How is Web 3.0 differs from the previous versions?

  • Web 1.0: 
    • It is the first version of the internet which was only a basic read-only version of the internet.
    • The users were only allowed to read information from the websites.
  • Web 2.0:
    • It is the stage of the internet that we are at right now allowed with more flexibility.
    • It gives the users the flexibility to read, write, upload, send and receive various forms of content including text, images and video, via the internet.

Primary features of Web 3.0

  • Artificial Intelligence:  Artificial Intelligence or AI can use to filter data and content and customise search results based on the user’s preference.

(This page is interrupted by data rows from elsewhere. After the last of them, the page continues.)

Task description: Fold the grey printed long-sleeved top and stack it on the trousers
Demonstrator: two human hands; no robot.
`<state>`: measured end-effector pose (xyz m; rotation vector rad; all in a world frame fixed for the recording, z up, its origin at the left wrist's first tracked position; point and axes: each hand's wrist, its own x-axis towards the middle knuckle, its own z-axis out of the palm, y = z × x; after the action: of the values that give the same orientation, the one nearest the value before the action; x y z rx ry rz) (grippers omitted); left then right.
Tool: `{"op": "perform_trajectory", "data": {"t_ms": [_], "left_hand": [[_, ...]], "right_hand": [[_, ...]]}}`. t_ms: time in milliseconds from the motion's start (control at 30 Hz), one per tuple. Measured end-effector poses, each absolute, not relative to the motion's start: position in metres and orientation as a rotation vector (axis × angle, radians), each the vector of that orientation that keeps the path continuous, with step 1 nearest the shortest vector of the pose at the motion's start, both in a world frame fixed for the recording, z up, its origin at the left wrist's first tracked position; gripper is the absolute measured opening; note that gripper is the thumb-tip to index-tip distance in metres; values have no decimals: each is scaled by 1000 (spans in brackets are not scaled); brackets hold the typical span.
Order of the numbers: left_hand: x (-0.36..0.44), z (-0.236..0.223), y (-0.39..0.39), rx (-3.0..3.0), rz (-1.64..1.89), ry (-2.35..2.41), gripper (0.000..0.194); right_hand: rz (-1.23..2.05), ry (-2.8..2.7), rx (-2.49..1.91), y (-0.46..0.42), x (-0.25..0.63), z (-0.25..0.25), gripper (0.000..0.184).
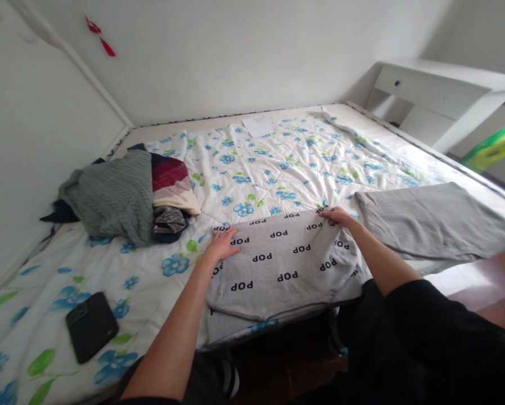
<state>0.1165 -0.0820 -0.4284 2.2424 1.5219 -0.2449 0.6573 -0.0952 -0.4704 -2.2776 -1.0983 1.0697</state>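
A light grey sweatshirt (pixel 273 281) printed with "POP" in black lies spread at the bed's near edge, its print upside down to me. My left hand (pixel 222 247) rests on its far left corner with the fingers spread over the cloth. At the far right corner, my right hand (pixel 339 216) pinches the fabric edge between thumb and fingers. The garment's near hem reaches the edge of the mattress. To its right lies a folded plain grey ribbed garment (pixel 429 219), touched by neither hand.
A pile of clothes with a grey-green cable-knit sweater (pixel 112 194) sits on the left of the bed. A black phone (pixel 92 326) lies near left on the floral sheet (pixel 252 174). White paper (pixel 257 127) lies at the back. A white desk (pixel 433 90) stands far right.
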Motion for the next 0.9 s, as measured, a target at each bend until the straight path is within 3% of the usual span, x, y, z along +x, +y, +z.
{"op": "perform_trajectory", "data": {"t_ms": [167,333,433,600,800,900], "left_hand": [[114,-432,-81,2258,-212,1518,88],[116,-437,-83,2256,-191,1549,87],[116,-437,-84,2240,-196,1577,88],[115,-437,-83,2247,-113,1577,88],[116,-437,-82,2253,-134,1566,88],[119,-433,-84,2267,-171,1564,88]], "right_hand": [[870,-1104,-2071,-85,660,-461,38],[630,-1242,-2229,-84,653,-453,30],[851,-1158,-2303,-94,657,-453,34],[1509,-1021,-2131,-119,677,-442,42],[1374,-916,-2298,-144,690,-434,44],[1683,-931,-2178,-146,695,-438,45]]}}
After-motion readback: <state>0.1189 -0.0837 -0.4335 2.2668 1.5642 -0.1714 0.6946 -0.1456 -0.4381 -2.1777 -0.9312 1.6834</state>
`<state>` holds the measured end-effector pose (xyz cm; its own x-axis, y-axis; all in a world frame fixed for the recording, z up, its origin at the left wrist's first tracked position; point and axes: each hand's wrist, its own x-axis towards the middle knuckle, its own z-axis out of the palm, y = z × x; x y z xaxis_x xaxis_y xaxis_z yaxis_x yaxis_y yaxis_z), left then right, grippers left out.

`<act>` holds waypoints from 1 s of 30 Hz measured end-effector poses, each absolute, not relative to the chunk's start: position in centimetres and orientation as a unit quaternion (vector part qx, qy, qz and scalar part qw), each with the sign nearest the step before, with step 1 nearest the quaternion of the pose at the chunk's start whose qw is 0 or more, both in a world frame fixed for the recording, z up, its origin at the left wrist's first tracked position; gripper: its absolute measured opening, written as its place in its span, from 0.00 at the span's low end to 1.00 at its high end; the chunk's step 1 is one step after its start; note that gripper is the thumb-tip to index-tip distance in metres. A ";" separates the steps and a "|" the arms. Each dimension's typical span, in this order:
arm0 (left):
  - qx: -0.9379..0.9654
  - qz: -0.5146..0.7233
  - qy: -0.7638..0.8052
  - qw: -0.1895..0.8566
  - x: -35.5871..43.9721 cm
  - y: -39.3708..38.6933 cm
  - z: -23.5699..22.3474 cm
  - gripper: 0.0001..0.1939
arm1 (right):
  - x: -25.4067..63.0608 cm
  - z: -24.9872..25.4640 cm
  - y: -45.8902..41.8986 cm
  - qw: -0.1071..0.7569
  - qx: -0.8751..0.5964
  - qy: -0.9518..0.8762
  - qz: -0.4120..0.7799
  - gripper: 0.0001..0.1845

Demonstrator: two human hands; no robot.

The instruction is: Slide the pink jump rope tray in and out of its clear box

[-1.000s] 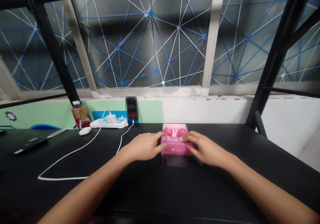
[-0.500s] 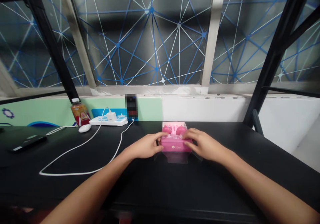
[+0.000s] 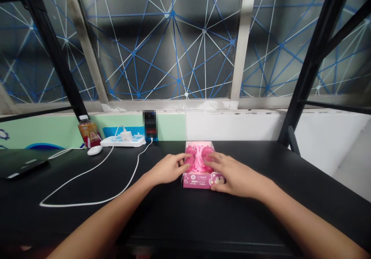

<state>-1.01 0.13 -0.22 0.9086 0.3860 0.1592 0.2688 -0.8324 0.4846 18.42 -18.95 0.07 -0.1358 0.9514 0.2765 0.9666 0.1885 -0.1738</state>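
A pink retail box [image 3: 199,182] with a cartoon bear on its front label stands on the black table. Inside its transparent cover lie pink earphones [image 3: 198,159], with a looped pink cable between the round earpieces. My left hand [image 3: 168,169] grips the box's left side, fingertips next to the left earpiece. My right hand [image 3: 234,175] holds the right side, fingers reaching over the right earpiece and partly covering the bear. No other person's hands appear.
Behind on the black table [image 3: 72,220] are a white power strip [image 3: 123,142] with a charger, a white cable [image 3: 87,196], a white mouse [image 3: 94,150], a juice bottle [image 3: 89,132], a dark flat device [image 3: 23,167] and a pixelated upright object [image 3: 150,124].
The box has shifted toward me and its front label now faces up more fully, showing the bear. My right hand has slid toward the box's front, and the view has dropped slightly.
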 end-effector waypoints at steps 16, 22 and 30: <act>0.939 0.166 0.297 0.046 3.8 2.7 1.7 0.24 | 15.2 2.2 -20.5 0.113 -0.493 -0.857 0.094 0.08; 0.938 0.152 0.310 0.041 6.1 5.4 1.7 0.25 | 14.4 3.1 -20.3 0.081 -0.484 -0.859 0.145 0.07; 0.942 0.153 0.293 0.067 4.2 5.6 2.9 0.24 | 14.5 5.0 -20.1 0.107 -0.473 -0.836 0.258 0.18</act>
<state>4.22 5.57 2.94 0.7821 0.5714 0.2487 0.5305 -0.8199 0.2154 14.47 -20.11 4.98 -0.5303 0.8453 -0.0649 0.7350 0.4203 -0.5322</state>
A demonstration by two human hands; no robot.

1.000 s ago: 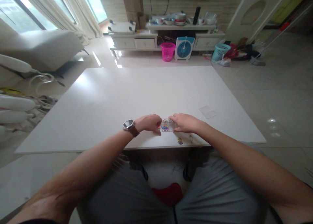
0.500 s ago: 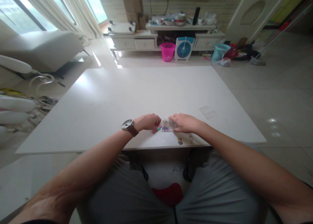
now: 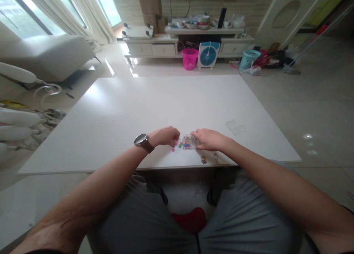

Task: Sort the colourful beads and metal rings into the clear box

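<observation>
My right hand (image 3: 207, 138) grips the right side of a small clear plastic compartment box (image 3: 190, 148), its fingers at the far edge and thumb at the near one. Colourful beads (image 3: 187, 144) lie in some of its compartments. Just left of the box, my left hand (image 3: 168, 136) is closed, fingertips pointing down; what they pinch, if anything, is hidden. Below and beside those fingertips lie several small pink pieces (image 3: 173, 149) and a few green and orange ones (image 3: 180, 145) on the white table (image 3: 155, 102).
A yellow-and-blue cartoon charm (image 3: 204, 160) and a small keyring-like piece (image 3: 215, 157) lie near the table's front edge. To the right rests a flat clear lid (image 3: 235, 127). Beyond the table stand a pink basket (image 3: 189, 59) and a blue-and-white fan (image 3: 208, 55).
My left hand has moved slightly left and away from the box, uncovering more of the pink and green pieces. My right hand stays on the box.
</observation>
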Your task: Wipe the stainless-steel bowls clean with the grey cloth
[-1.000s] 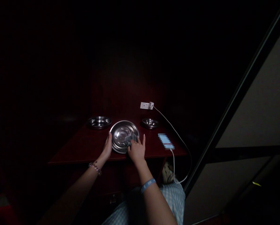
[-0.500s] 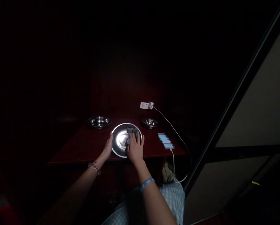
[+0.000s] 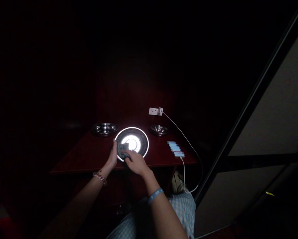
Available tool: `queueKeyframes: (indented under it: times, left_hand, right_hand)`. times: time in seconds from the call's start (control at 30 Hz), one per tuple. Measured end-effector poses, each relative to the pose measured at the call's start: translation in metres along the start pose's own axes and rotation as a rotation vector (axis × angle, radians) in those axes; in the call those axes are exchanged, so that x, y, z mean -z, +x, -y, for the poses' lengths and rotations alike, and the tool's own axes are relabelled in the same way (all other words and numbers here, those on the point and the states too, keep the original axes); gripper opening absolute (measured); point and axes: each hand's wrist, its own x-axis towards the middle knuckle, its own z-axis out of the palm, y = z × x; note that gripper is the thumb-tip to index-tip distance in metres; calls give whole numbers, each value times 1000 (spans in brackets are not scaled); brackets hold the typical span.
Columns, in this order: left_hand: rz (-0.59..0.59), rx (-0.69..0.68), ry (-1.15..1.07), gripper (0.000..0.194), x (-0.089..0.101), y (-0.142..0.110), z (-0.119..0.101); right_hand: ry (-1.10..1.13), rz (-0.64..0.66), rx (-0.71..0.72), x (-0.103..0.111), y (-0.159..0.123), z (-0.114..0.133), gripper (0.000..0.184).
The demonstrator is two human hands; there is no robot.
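A round steel plate [image 3: 139, 138] lies near the front of a dark red table [image 3: 89, 156] and reflects bright light. My left hand [image 3: 112, 155] rests against the plate's left rim, fingers curved around it. My right hand [image 3: 135, 162] presses a small grey cloth [image 3: 122, 147] onto the plate's near-left part, fingers closed on the cloth.
A steel bowl [image 3: 104, 128] stands at the back left and a smaller one [image 3: 159, 129] at the back right. A phone [image 3: 175, 149] lies at the right, on a white cable [image 3: 186, 141] from a wall socket [image 3: 155, 111]. A dark door frame [image 3: 250, 109] rises to the right.
My right hand has swept the cloth from the plate's right and far side across to its near-left part. The plate now glares brightly. The left hand has stayed at the rim.
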Motion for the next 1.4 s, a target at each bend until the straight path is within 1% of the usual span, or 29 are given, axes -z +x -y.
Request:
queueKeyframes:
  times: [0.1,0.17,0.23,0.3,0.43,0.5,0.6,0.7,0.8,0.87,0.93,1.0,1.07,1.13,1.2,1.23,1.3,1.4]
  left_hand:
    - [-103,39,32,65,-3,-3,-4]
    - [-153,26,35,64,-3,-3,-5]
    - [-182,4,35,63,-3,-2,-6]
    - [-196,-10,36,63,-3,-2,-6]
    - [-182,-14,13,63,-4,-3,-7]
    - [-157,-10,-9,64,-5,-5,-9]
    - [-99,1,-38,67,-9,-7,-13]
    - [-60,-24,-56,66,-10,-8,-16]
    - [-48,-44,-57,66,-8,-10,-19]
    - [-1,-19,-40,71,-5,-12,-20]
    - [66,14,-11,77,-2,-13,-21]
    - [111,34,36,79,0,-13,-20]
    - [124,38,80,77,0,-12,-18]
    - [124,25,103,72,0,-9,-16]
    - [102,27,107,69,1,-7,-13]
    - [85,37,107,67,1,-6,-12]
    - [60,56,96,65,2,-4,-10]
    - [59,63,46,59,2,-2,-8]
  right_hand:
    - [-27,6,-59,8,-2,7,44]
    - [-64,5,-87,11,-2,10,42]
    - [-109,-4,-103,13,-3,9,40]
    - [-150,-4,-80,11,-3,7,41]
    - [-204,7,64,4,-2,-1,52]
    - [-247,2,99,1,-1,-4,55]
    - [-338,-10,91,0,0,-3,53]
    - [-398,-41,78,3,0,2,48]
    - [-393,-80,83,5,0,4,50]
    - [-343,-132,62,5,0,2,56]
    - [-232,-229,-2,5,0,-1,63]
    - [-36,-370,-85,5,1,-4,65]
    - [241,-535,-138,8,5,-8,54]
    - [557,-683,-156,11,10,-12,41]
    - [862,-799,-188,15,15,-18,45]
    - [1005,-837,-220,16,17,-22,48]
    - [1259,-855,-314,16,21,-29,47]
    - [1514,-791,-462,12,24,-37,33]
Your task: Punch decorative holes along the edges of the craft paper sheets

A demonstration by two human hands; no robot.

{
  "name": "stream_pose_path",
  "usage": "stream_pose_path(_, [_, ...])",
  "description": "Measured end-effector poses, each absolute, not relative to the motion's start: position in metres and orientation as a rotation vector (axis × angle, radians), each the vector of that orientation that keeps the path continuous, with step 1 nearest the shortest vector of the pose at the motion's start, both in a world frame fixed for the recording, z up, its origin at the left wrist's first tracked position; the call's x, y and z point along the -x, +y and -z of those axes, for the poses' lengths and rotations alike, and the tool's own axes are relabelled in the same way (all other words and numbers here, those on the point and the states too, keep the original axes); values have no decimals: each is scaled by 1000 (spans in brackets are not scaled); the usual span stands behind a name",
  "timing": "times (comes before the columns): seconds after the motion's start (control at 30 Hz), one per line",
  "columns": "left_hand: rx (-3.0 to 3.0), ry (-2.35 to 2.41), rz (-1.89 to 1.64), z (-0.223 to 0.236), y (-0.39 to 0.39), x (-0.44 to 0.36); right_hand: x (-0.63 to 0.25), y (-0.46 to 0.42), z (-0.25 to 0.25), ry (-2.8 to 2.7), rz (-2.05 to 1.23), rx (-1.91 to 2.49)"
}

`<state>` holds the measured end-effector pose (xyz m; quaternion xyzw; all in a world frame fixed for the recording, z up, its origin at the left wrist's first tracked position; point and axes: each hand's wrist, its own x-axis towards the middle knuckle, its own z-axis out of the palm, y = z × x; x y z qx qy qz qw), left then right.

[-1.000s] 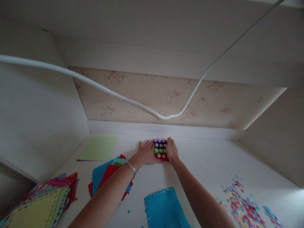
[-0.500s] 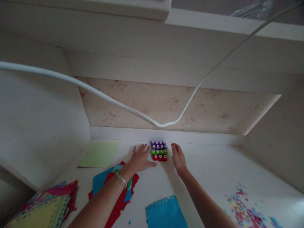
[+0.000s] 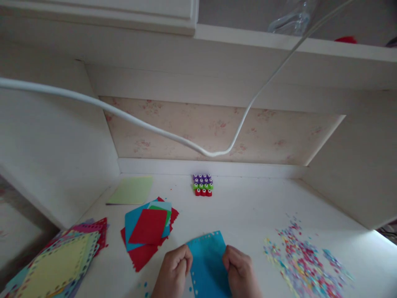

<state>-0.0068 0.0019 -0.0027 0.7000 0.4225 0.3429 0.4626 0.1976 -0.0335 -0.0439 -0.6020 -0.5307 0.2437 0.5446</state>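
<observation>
My left hand (image 3: 173,271) and my right hand (image 3: 240,271) are at the desk's near edge, both with fingers curled. They rest on the left and right sides of a blue paper sheet (image 3: 208,263) with punched holes along its edges. Whether they pinch the sheet or only press on it is unclear. A block of small paper punches (image 3: 202,184), purple, green and red in rows, stands alone near the back wall, well away from both hands.
A pile of red, blue and green sheets (image 3: 148,230) lies left of centre. A stack of punched sheets (image 3: 58,263) is at the near left, a pale green sheet (image 3: 131,190) behind it. Confetti scraps (image 3: 302,260) cover the right. A white cable (image 3: 155,128) hangs across overhead.
Both hands left the block of punches at the back and pulled toward me, landing on the blue sheet. The punches stay where they were set.
</observation>
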Motion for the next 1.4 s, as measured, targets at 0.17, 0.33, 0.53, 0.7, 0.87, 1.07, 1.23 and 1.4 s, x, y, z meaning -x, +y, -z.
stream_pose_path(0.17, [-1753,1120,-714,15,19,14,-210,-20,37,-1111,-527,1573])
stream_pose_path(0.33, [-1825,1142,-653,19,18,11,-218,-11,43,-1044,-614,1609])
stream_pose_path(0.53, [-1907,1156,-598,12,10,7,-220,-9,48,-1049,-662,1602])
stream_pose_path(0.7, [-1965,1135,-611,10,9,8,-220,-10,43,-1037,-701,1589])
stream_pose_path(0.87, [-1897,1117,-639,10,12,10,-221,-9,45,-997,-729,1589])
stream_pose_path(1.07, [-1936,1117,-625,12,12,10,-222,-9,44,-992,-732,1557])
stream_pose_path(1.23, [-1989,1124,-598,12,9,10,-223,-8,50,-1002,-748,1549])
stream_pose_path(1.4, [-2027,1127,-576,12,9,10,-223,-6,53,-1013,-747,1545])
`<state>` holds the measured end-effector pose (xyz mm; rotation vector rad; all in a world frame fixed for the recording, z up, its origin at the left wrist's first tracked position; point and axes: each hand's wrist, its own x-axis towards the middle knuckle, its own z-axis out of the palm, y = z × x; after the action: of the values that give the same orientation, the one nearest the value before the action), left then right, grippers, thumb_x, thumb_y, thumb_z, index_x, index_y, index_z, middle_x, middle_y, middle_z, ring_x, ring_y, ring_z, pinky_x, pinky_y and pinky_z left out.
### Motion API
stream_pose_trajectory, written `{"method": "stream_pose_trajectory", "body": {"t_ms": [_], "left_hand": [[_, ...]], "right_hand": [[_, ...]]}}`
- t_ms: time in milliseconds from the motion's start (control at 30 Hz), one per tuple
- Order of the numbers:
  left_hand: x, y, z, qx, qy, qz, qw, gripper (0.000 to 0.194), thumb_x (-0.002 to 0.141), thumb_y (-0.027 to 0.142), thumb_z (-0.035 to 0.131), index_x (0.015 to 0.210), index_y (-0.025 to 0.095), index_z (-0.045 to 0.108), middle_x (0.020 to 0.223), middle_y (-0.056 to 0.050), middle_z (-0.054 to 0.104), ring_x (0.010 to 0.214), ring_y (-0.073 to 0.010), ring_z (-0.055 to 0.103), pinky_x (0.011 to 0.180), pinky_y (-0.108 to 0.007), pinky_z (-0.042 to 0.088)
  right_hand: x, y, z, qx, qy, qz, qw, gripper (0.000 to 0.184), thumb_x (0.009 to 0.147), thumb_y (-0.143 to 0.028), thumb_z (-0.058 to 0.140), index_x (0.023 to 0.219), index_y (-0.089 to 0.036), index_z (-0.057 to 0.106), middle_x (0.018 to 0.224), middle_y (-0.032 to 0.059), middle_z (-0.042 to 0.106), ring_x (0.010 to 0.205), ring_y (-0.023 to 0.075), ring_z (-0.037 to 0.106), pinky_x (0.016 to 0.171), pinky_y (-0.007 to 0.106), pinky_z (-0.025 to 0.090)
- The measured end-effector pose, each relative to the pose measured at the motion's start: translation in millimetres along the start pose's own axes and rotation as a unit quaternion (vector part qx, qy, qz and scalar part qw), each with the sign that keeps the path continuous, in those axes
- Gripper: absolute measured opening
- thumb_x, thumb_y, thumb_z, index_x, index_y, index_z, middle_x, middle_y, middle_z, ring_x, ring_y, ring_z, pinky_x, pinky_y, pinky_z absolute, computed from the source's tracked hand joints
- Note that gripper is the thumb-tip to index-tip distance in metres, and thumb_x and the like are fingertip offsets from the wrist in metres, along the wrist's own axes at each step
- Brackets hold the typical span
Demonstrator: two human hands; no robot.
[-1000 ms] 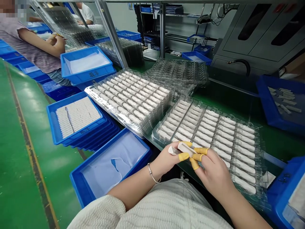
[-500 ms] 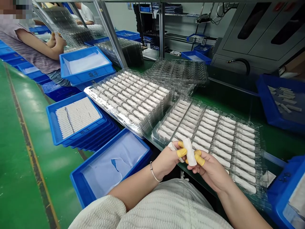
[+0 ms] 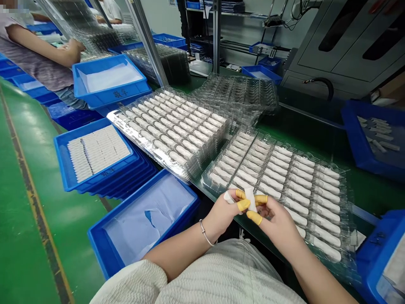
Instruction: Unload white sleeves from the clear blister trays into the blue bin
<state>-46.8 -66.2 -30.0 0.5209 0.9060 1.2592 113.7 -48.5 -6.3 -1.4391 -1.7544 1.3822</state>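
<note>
A small, oblong white piece [image 3: 250, 198] is held up between both hands in front of me. My left hand [image 3: 226, 210] pinches its left side with thumb and forefinger. A second white piece [image 3: 228, 197] is tucked into the same hand, partly hidden by the fingers. My right hand [image 3: 275, 217] has its forefinger along the held piece's right edge and its thumb at the lower end. Yellow finger cots cover the thumb and finger tips. Just beyond the hands lies a clear plastic tray [image 3: 204, 179] with rows of similar white pieces in its pockets.
Left of that tray stands a stack of filled clear trays [image 3: 190, 171]. Empty clear trays [image 3: 240, 90] lie behind. Blue bins stand left, including a paper-lined bin [image 3: 95, 245] and a filled bin [image 3: 60, 164]. Another blue bin [image 3: 373, 253] is at right. A co-worker [image 3: 38, 50] works at far left.
The held piece has turned and shows a narrower face. My right thumb has shifted down and left to its lower end, while the forefinger sits higher. My left hand has barely moved.
</note>
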Motion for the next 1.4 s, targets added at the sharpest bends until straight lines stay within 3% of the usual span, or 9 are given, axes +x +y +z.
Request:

    Indian Blockchain Platform
    Photo by Hitesh Choudhary on Unsplash
  • Semantic Web: It helps the computer to analyze data and decode the meaning and emotions that are being sent providing a better and more pleasing internet usage experience to the users.
  • Ubiquity/omnipresence: Maks the internet more widely accessible using the Internet of Things (IoT).
  • 3D Graphics: The use of 3D graphics will enhance the user experience and will also be helpful in transforming a variety of sectors like health, e-commerce, real estate, etc.
Role of Blockchain Technology in Web 3.0

  • Using blockchain technology the speed of transactions can increase.
  • There is no need for third-party service intermediaries like Google, Visa, Amazon, StubHub, etc.
  • The key to use blockchain for marketing and moving to Web 3.0 is called a smart contract.
  • A smart contract is a collection of code and data that reside at a specific address on the blockchain. 
  • This allows users to transact anything of value in a transparent, conflict-free manner without a middleman.
  • The smart contract stored in a blockchain defines the rules and penalties around an agreement and automatically enforces those rules.

Benefits

  • Transparency
  • Data ownership
  • Less intermediaries
  • Efficient searching and information linking
  • Personalized web surfing experience
  • Uninterrupted services
Need for Indian Blockchain Platform

  • To create national ecosystem on blockchain
    • The ideal solution to solving most of the known issues of decentralized technologies lies in the middle path
    • That is a national platform operating at L1 that interconnects both permissioned and public blockchains, application providers, token service providers, and infrastructure managers.
    • Together they can form a reliable and efficient network for the Indian digital economy.
    • All L2 chains on the public infrastructure L1 will communicate with each other, thus avoiding the need for complex integrations with each other on the Internet for existing Indian digital infrastructures.
  • To create interoperability
    • The Indian digital community including fintechs, academia, think tanks, and institutions, should focus on supporting research in standards, interoperability etc.
    • Scalability and performance, consensus mechanisms, and auto-detection of vulnerabilities also need due consideration.
  • End-user devices such as smartphones could deliver blockchain-compliant devices by adding extensions.
  • The Indian blockchain platform is the need of the hour,  given that the present global climate is favouring blockchain.
Blockchain
  • Blockchain is a decentralised, dispersed network of computers that stores blocks of data in the form of a digital chain.
  • It can’t be altered but it can be reviewed.
  • Blocks are the units of data storage in blockchains.
  • Blockchain is designed to be decentralized and distributed across a large network of computers.
  • A blockchain system works by displaying the actions of individuals storing and transferring material in an encrypted, safe manner from one block to another.
  • By establishing secure peer-to-peer communications, it eliminates intermediaries.
  • This improves control while also saving time and money. 
  • It’s this type of peer-to-peer interaction with consumer data that will revolutionize the way we access, verify and transact with one another.